WORK TO BE COMPLETED — Within the data below, copy each line where the string "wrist" is found.

• • • • •

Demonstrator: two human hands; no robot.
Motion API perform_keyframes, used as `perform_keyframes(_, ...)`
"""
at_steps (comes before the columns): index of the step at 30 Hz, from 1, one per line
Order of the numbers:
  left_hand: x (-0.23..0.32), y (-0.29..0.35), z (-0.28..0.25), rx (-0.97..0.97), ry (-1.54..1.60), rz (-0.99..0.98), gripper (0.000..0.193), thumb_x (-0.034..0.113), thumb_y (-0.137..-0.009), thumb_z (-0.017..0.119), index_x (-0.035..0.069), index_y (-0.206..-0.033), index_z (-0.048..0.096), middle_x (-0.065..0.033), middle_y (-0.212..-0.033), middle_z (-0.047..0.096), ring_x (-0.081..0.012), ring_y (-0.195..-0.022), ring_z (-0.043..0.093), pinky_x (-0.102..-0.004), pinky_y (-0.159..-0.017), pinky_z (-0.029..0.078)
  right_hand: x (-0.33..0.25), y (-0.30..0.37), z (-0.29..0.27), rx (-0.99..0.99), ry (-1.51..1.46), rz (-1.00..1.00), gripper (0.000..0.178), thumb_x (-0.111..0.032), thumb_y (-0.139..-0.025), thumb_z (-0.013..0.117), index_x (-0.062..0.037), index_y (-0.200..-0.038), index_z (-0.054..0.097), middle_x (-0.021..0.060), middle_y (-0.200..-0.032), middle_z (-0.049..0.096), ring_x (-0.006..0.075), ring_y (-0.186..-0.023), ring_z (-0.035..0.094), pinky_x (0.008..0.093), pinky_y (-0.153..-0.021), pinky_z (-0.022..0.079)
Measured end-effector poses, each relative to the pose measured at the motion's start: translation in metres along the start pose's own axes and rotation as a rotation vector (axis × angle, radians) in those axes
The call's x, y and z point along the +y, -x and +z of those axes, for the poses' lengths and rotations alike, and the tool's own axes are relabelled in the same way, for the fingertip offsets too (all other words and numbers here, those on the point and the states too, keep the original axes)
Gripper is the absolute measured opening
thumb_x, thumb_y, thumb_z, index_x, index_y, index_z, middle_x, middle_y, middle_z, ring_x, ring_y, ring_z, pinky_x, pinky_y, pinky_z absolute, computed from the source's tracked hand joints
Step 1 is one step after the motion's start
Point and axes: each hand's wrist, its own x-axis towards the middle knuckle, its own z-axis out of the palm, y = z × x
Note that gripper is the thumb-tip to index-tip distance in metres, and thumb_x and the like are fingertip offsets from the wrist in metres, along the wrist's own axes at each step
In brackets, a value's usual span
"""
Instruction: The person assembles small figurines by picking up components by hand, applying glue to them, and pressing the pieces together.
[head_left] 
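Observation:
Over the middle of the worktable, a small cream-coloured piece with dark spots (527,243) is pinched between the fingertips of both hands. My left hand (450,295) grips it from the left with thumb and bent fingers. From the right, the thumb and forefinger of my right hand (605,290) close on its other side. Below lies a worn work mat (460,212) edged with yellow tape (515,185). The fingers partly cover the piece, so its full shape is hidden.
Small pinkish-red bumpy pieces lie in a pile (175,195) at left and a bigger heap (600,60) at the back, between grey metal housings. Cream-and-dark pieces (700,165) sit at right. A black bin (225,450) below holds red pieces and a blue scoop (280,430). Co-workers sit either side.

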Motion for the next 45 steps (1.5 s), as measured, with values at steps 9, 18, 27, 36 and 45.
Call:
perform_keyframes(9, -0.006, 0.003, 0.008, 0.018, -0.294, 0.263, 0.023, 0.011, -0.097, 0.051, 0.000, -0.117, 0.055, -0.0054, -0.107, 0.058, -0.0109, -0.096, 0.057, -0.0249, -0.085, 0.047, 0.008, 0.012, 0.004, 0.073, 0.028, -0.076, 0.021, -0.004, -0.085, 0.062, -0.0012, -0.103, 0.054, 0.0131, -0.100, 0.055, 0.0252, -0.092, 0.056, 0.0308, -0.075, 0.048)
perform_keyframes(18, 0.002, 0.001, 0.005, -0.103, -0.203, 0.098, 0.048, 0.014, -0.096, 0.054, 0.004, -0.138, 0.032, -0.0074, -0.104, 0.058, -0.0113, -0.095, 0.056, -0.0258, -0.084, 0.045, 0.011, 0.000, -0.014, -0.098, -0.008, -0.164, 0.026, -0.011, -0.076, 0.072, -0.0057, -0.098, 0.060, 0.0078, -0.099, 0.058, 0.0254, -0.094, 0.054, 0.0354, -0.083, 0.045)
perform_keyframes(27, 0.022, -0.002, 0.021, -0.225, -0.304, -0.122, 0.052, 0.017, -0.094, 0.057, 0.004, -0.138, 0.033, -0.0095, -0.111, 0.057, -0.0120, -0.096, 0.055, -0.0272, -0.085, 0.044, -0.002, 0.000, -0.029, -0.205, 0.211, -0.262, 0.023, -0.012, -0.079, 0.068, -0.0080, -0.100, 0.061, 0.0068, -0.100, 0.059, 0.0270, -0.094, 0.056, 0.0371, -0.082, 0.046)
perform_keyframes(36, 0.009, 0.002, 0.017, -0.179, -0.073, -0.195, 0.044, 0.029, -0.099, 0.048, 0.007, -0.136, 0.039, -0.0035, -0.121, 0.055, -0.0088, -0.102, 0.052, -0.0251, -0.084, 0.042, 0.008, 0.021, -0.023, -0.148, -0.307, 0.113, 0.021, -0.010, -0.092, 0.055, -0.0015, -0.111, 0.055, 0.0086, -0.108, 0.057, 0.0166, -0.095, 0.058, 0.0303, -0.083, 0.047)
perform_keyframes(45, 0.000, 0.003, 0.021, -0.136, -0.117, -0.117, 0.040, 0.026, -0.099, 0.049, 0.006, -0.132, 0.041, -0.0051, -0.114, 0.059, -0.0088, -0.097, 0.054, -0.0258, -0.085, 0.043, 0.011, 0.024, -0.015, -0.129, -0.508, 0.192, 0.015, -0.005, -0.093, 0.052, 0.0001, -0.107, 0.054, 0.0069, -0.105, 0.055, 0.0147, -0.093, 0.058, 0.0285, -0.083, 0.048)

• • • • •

RESPONSE TO THE TASK —
Point and axes: each hand's wrist, its own x-axis towards the middle knuckle, its own z-axis out of the palm, y = z × x
Note that gripper is the thumb-tip to index-tip distance in metres, and thumb_x and the like are fingertip offsets from the wrist in metres, along the wrist's own axes at each step

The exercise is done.